Ahora, en este momento de dolor tras la reciente muerte del maestro, quiero dar testimonio de algunos de los hitos del proceso de pérdida de visión que le afectó y que acabó por anularlo. Sería mayo de 2014, en los pinares solanos de los castellonenses Puertos del Rico, cuando me sorprendí indicando a don Francisco la presencia de una pareja de águilas culebreras (Circaetus gallicus) planeando sobre nuestras cabezas; siempre era él quien identificaba las aves, adelantándose al resto de ornitólogos y aficionados. En junio de ese mismo año, en los Cañones del río Mesa, en la provincia de Zaragoza, fue incapaz de distinguir el vuelo a ras de acantilado, críptico sin duda, de un ejemplar juvenil de águila-azor perdicera (Aquila fasciata). En enero de 2015 la disminución de su capacidad visual era ya palmaria, hasta el punto de que no veía con claridad las nubes de grullas (Grus grus) que aterrizaban al atardecer en los campos de la localidad de Bello, en la porción turolense de la laguna de Gallocanta. A primeros de febrero me armé de valor y le sugerí visitar al oftalmólogo Perico, amigo de su familia. El diagnóstico fue demoledor: degeneración macular asociada con la edad (DMAE), de tipo húmedo, en ambos ojos.

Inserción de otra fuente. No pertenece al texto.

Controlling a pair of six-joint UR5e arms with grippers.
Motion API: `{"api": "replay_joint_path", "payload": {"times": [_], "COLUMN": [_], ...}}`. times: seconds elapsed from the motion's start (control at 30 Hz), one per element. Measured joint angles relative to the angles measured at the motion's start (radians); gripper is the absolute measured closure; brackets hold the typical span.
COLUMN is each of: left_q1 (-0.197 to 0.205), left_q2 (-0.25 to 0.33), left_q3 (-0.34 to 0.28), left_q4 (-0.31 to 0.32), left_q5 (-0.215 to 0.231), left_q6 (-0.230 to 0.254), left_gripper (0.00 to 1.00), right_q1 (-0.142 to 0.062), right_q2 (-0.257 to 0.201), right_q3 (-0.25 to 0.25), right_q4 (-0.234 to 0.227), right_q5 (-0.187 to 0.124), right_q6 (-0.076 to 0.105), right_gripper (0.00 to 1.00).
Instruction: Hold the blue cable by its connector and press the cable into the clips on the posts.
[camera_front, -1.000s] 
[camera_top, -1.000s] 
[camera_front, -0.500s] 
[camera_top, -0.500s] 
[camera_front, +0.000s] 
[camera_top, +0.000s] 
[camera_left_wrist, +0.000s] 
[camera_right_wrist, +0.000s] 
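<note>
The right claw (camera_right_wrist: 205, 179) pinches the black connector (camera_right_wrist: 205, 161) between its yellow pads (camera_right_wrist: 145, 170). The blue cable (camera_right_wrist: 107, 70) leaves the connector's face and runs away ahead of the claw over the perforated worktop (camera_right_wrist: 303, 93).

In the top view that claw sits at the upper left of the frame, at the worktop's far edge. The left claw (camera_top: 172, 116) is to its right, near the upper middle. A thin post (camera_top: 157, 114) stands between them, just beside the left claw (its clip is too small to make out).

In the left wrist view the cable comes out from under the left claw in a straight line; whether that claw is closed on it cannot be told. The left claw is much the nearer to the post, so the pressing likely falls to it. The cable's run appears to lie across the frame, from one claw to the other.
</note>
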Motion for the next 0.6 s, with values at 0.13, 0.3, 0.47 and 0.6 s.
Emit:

Se inició entonces un peregrinaje por las clínicas oftalmológicas más sofisticadas, para acabar, desesperado, estos últimos dos años, acudiendo a las consultas naturistas europeas y luego a las asiáticas y africanas. Pero todos los intentos de curación resultaron vanos. Sin herramientas de trabajo, sin una razón clara para seguir viviendo, Francisco Ferrer Lerín, opta por concluir con su existencia. Convoca a Carlos Sánchez Peragón, su abogado de toda la vida, y le pide ayuda para resolver el trance, que busque a un profesional que dé al óbito carácter de suicidio. Pero entonces Peragón le comunica que los recursos económicos, tras los periplos terapéuticos, se han agotado; no puede hacer frente a la minuta del sicario. Don Francisco se levanta violentamente del sillón orejero y, a tientas, se dirige con desenfreno hacia el resplandor de la ventana, la rompe con la cabeza ciega, salta al vacío y, planeando gracias al holgado batín de seda, se estrella contra los veladores de la terraza del Café Comercial donde alguna vez departiera con Esperanza Aguirre.